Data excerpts
##############################

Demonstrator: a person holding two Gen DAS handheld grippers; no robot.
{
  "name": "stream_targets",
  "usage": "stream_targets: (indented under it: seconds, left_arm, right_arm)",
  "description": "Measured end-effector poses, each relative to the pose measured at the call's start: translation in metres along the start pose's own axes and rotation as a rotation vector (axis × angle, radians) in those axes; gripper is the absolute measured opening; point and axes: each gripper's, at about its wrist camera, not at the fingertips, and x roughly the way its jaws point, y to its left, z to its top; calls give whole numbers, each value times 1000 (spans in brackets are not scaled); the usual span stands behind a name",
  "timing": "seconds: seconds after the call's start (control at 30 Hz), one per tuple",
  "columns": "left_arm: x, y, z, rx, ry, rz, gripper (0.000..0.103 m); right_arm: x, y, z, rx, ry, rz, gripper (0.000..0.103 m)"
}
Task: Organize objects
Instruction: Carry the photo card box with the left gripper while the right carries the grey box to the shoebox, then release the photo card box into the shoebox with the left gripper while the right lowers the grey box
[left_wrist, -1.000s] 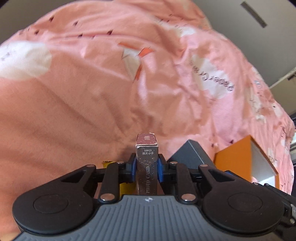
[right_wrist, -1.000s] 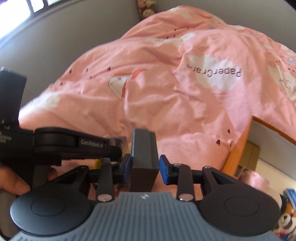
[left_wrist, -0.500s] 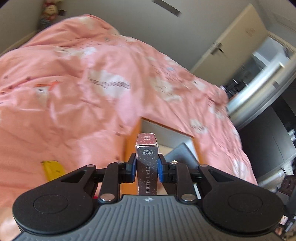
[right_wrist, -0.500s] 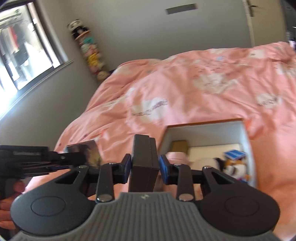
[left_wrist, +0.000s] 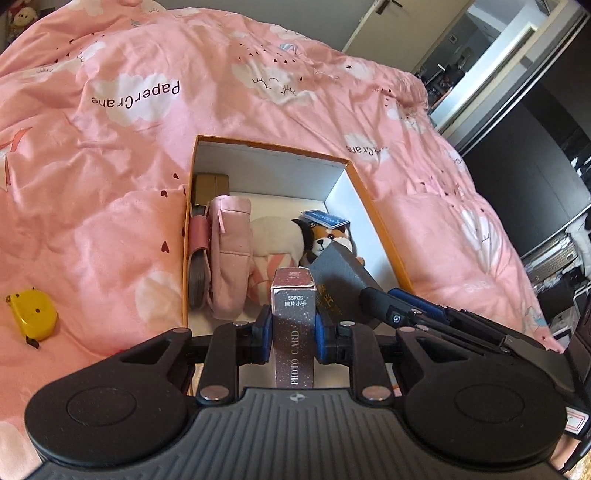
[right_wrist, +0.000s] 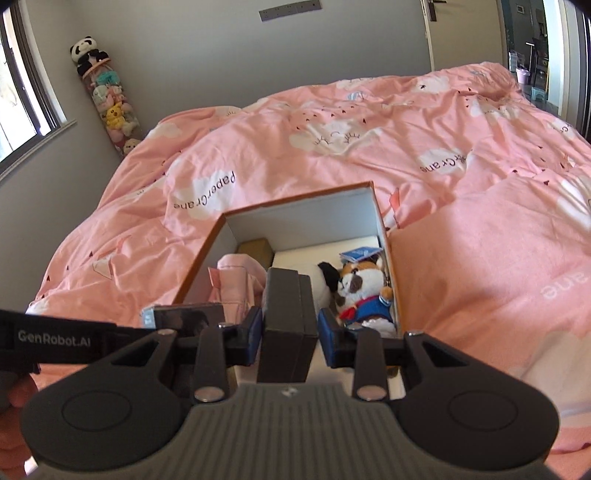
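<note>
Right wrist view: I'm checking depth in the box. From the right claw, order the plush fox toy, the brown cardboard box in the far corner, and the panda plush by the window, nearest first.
1. Plush fox toy, just past the right claw, right side of the orange box.
2. Brown cardboard box, far left corner.
3. Panda plush, room's far corner.

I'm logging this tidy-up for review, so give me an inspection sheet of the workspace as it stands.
Surface: pink quilt, rumpled.
Job's things: orange box open, holding pink pouch, plush dog, brown carton; tape measure lies outside on the quilt.
Clutter: nothing seen.
Grippers: left gripper shut on photo card box; right gripper shut on dark box; both over the box.
Cables: nothing seen.
Surroundings: plush toy column, window, door.
</note>
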Motion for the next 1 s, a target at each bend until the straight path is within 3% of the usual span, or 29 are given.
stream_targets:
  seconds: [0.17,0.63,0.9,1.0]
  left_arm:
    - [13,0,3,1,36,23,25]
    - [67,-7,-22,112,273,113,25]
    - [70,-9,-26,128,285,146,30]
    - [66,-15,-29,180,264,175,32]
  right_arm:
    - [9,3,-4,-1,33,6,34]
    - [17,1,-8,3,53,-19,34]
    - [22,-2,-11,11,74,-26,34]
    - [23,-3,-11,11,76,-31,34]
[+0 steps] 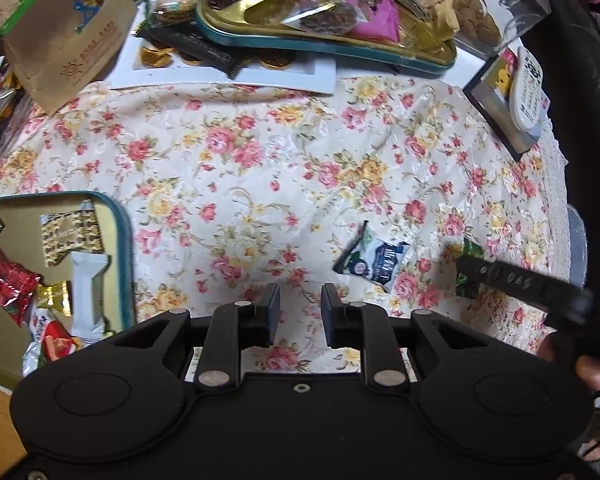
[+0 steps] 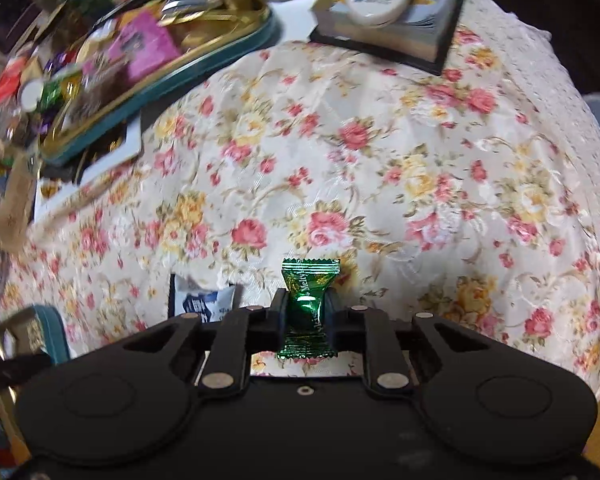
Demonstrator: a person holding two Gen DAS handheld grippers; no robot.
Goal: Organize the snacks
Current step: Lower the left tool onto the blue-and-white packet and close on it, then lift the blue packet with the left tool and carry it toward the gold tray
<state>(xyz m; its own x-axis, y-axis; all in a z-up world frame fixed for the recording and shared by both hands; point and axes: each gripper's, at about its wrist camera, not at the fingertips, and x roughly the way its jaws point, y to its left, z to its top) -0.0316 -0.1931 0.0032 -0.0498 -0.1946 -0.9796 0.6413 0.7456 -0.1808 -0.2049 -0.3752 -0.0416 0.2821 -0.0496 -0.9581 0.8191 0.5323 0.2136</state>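
A green foil candy sits pinched at its waist in the right gripper — clenched on it, above the floral tabletop. Just left of it a blue-and-white packet lies on the cloth. The left gripper hangs nearly closed with nothing between its pads, beside a teal-rimmed tin that holds wrapped sweets.

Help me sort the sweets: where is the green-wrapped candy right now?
In the right wrist view, the green candy is pinched in the right gripper, above the floral tablecloth, with the blue-and-white packet to its left.
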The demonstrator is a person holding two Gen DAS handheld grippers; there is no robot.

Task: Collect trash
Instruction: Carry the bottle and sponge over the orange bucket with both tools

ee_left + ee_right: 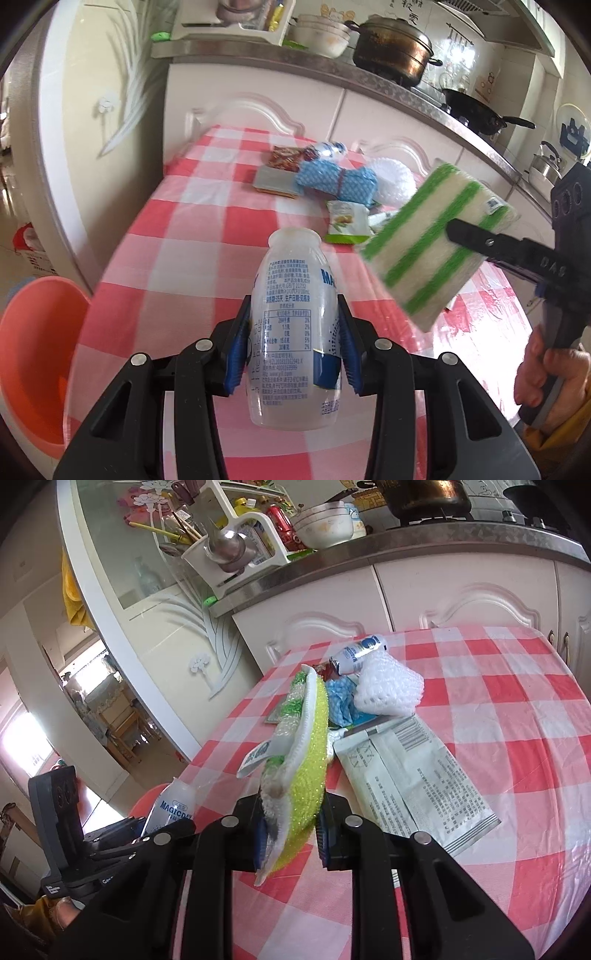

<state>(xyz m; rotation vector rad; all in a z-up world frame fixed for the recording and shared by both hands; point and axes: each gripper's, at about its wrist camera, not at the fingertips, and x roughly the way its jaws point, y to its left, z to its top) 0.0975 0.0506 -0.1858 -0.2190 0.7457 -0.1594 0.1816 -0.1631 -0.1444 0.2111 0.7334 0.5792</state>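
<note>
Left wrist view shows the left claw gripping an upright empty bottle just right of the orange bin, while the right claw clamps a striped sponge above the worktop.

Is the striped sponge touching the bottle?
Apart. The left wrist view shows the sponge, pinched in the right gripper, held up to the right of the bottle in the left gripper, with checked tablecloth visible between them.
</note>
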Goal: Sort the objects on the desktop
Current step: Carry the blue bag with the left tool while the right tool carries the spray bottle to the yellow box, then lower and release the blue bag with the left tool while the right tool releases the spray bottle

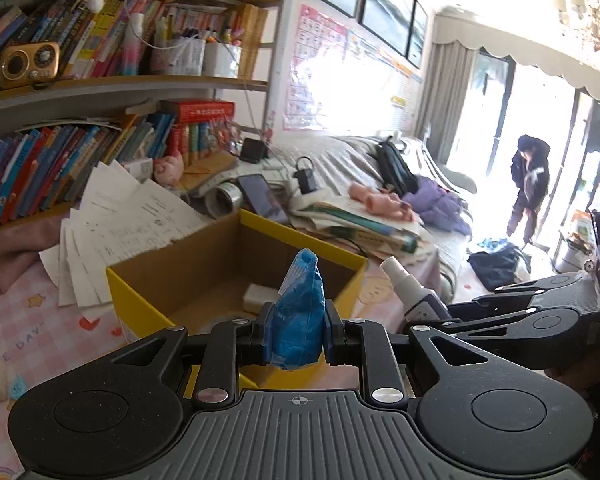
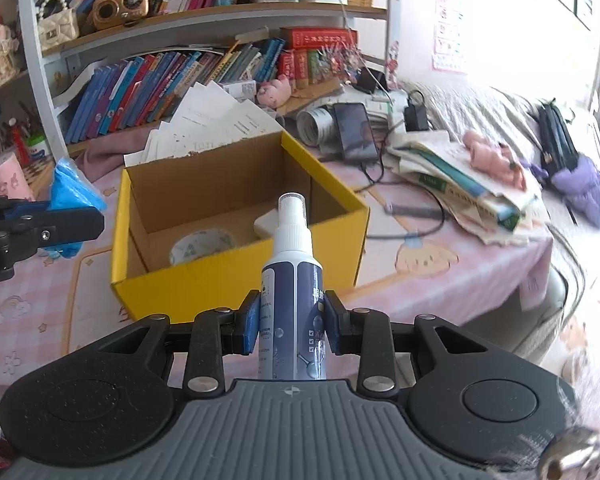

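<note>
My left gripper is shut on a blue plastic bag roll, held just in front of the open yellow cardboard box. My right gripper is shut on a white-and-blue spray bottle, upright, in front of the same box. Inside the box lie a tape roll and a white block. The left gripper with the blue roll shows at the left of the right wrist view. The spray bottle shows at the right of the left wrist view.
The box sits on a pink checked tablecloth. Loose papers lean behind the box. A phone, cables and a stack of books lie to the right. Bookshelves stand behind. A person stands far off by the door.
</note>
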The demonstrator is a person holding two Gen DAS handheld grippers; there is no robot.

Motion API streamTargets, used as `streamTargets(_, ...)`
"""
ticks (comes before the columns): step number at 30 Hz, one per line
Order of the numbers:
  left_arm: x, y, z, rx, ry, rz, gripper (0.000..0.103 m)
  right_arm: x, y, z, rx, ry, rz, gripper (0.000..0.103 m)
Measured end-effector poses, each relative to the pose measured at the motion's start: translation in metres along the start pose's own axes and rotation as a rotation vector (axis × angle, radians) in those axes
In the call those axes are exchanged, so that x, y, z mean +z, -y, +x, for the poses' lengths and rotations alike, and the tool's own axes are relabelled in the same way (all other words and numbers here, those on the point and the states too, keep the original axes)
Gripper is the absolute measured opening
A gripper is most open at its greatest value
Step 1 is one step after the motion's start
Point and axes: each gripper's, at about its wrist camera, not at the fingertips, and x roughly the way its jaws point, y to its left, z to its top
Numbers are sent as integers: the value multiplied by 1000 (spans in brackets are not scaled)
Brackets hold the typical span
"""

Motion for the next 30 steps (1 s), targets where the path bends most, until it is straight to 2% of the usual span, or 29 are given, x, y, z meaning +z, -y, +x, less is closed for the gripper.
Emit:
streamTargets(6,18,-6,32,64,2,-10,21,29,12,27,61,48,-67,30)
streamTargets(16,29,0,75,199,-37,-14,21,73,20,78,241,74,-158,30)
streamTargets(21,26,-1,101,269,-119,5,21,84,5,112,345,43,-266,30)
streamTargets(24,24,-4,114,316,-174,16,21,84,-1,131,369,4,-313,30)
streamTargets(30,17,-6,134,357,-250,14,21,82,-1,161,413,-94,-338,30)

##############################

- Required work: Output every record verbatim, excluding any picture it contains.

- Written response:
Demonstrator: a person holding two Gen DAS handheld grippers; no robot.
{
  "name": "stream_targets",
  "usage": "stream_targets: (indented under it: seconds, left_arm, right_arm)",
  "description": "Measured end-effector poses, each relative to the pose measured at the call's start: translation in metres along the start pose's own axes and rotation as a rotation vector (axis × angle, radians) in those axes; gripper is the absolute measured opening; point and axes: each gripper's, at about its wrist camera, not at the fingertips, and x roughly the way its jaws point, y to its left, z to its top; calls give whole numbers, each value times 1000 (spans in brackets are not scaled); the usual span stands behind a name",
  "timing": "seconds: seconds after the call's start (control at 30 Hz), one per tuple",
  "columns": "left_arm: x, y, z, rx, ry, rz, gripper (0.000..0.103 m); right_arm: x, y, z, rx, ry, rz, gripper (0.000..0.103 m)"
}
Task: Organize objects
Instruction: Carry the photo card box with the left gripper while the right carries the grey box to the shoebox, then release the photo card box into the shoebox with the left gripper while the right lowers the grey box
[left_wrist, -1.000s] 
[right_wrist, -1.000s] 
[left_wrist, -0.500s] 
[right_wrist, -0.500s] 
[left_wrist, +0.000s] 
[right_wrist, +0.000s] 
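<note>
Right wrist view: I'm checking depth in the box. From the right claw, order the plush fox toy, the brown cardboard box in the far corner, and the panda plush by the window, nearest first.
1. Plush fox toy, just past the right claw, right side of the orange box.
2. Brown cardboard box, far left corner.
3. Panda plush, room's far corner.

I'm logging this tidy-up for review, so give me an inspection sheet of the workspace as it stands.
Surface: pink quilt, rumpled.
Job's things: orange box open, holding pink pouch, plush dog, brown carton; tape measure lies outside on the quilt.
Clutter: nothing seen.
Grippers: left gripper shut on photo card box; right gripper shut on dark box; both over the box.
Cables: nothing seen.
Surroundings: plush toy column, window, door.
</note>
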Motion for the next 1 s, a target at each bend until the straight path is within 3% of the usual span, or 29 are given.
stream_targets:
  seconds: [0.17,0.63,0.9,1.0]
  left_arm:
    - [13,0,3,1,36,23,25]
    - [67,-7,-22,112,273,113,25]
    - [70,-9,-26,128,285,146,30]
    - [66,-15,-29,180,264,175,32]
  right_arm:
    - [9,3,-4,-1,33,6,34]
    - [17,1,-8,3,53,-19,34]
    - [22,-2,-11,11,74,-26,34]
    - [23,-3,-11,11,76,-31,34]
[+0 steps] 
[+0 steps] 
Demonstrator: a person holding two Gen DAS handheld grippers; no robot.
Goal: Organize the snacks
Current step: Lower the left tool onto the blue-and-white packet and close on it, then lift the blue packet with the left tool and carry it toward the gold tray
<state>(xyz m; its own x-axis, y-axis; all in a z-up world frame fixed for the recording and shared by both hands; point and axes: each gripper's, at about its wrist camera, not at the fingertips, and x roughly the way its jaws point, y to its left, z to its top) -0.0316 -0.1931 0.0032 -0.0498 -0.1946 -0.9796 0.6413 0.7456 -0.1808 -0.2049 -0.3752 -0.0416 0.2821 -0.0496 -0.9581 0.8191 0.5323 0.2136</state>
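A green foil candy sits pinched at its waist in the right gripper — clenched on it, above the floral tabletop. Just left of it a blue-and-white packet lies on the cloth. The left gripper hangs nearly closed with nothing between its pads, beside a teal-rimmed tin that holds wrapped sweets.

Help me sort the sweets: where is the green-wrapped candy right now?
In the right wrist view, the green candy is pinched in the right gripper, above the floral tablecloth, with the blue-and-white packet to its left.
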The demonstrator is a person holding two Gen DAS handheld grippers; there is no robot.

Task: Collect trash
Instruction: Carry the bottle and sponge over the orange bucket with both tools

ee_left + ee_right: 

<state>(xyz m; rotation vector rad; all in a z-up world frame fixed for the recording and shared by both hands; point and axes: each gripper's, at about its wrist camera, not at the fingertips, and x roughly the way its jaws point, y to its left, z to its top) 0.0975 0.0506 -0.1858 -0.2190 0.7457 -0.1594 0.1816 -0.1631 -0.1444 0.2111 0.7334 0.5792</state>
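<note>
Left wrist view shows the left claw gripping an upright empty bottle just right of the orange bin, while the right claw clamps a striped sponge above the worktop.

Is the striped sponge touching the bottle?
Apart. The left wrist view shows the sponge, pinched in the right gripper, held up to the right of the bottle in the left gripper, with checked tablecloth visible between them.
</note>
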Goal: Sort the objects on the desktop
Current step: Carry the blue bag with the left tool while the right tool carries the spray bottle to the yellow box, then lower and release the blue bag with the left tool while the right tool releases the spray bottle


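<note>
My left gripper is shut on a blue plastic bag roll, held just in front of the open yellow cardboard box. My right gripper is shut on a white-and-blue spray bottle, upright, in front of the same box. Inside the box lie a tape roll and a white block. The left gripper with the blue roll shows at the left of the right wrist view. The spray bottle shows at the right of the left wrist view.
The box sits on a pink checked tablecloth. Loose papers lean behind the box. A phone, cables and a stack of books lie to the right. Bookshelves stand behind. A person stands far off by the door.
</note>
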The demonstrator is a person holding two Gen DAS handheld grippers; there is no robot.

Motion API streamTargets, used as `streamTargets(_, ...)`
"""
ticks (comes before the columns): step number at 30 Hz, one per line
Order of the numbers:
  left_arm: x, y, z, rx, ry, rz, gripper (0.000..0.103 m)
  right_arm: x, y, z, rx, ry, rz, gripper (0.000..0.103 m)
Measured end-effector poses, each relative to the pose measured at the motion's start: translation in metres along the start pose's own axes and rotation as a rotation vector (axis × angle, radians) in those axes
In the call those axes are exchanged, so that x, y, z mean +z, -y, +x, for the poses' lengths and rotations alike, and the tool's own axes are relabelled in the same way (all other words and numbers here, those on the point and the states too, keep the original axes)
Gripper is the absolute measured opening
A gripper is most open at its greatest value
Step 1 is one step after the motion's start
Point and axes: each gripper's, at about its wrist camera, not at the fingertips, and x roughly the way its jaws point, y to its left, z to its top
Numbers are sent as integers: the value multiplied by 1000 (spans in brackets are not scaled)
Brackets hold the typical span
"""

Motion for the next 30 steps (1 s), targets where the path bends most, until it is straight to 2% of the usual span, or 29 are given, x, y, z meaning +z, -y, +x, less is closed for the gripper.
Emit:
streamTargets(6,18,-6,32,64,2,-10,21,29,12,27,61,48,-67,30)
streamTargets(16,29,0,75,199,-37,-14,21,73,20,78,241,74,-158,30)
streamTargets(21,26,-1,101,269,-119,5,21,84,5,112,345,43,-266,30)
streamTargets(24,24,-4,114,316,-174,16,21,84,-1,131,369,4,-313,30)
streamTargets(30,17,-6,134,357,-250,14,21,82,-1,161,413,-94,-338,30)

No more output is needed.